WHAT YOU SHOULD DO: Determine how many lines of the entries that follow contain "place", and respond with that number alone.

Items from a dataset:
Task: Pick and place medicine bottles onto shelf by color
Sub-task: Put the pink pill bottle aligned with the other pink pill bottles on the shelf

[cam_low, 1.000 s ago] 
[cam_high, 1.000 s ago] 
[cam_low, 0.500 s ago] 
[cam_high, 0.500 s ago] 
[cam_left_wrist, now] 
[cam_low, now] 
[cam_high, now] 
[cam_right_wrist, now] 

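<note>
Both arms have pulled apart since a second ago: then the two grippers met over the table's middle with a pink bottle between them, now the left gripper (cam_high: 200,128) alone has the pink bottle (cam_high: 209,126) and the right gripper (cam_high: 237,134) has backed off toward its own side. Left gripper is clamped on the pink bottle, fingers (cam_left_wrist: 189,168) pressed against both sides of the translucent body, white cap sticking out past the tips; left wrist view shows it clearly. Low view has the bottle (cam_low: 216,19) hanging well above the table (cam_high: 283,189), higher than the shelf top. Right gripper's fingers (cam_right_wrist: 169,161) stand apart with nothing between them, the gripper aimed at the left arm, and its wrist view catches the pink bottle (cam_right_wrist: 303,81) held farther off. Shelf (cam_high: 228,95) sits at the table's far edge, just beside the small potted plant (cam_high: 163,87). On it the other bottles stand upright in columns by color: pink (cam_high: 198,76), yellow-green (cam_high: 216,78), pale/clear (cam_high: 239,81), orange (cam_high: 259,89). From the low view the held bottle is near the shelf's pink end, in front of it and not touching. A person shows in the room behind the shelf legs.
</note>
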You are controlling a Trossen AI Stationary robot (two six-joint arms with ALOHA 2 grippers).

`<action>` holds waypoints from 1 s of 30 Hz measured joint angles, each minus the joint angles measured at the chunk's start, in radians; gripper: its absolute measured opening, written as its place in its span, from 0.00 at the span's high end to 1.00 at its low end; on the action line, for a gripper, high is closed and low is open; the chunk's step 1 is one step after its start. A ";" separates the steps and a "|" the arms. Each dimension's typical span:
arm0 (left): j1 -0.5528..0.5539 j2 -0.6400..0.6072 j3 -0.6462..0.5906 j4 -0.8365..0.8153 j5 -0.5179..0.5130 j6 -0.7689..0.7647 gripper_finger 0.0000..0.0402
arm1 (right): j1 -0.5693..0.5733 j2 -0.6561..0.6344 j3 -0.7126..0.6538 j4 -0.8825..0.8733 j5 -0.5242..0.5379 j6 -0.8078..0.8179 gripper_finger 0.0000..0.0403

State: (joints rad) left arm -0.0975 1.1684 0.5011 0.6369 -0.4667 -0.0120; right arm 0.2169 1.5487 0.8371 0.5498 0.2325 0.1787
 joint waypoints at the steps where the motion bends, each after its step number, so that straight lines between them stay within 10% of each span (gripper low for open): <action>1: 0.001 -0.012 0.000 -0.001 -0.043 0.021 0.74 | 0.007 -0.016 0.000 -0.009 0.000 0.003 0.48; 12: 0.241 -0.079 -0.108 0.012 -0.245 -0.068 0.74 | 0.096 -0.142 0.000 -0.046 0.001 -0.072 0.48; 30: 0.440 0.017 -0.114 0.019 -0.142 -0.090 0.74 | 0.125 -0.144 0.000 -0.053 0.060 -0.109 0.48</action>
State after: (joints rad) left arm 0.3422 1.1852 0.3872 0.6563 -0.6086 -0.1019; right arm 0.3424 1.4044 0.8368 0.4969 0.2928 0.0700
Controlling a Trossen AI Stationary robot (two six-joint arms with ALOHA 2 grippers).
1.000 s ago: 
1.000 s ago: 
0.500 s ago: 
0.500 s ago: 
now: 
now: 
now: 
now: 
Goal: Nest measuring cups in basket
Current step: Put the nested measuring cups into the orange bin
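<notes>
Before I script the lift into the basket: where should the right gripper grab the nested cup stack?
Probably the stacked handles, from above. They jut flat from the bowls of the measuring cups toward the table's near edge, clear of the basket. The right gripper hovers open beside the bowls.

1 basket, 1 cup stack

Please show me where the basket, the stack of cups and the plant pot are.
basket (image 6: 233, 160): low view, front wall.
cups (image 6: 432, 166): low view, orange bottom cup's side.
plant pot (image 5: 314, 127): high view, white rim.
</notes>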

TASK OUTPUT: 2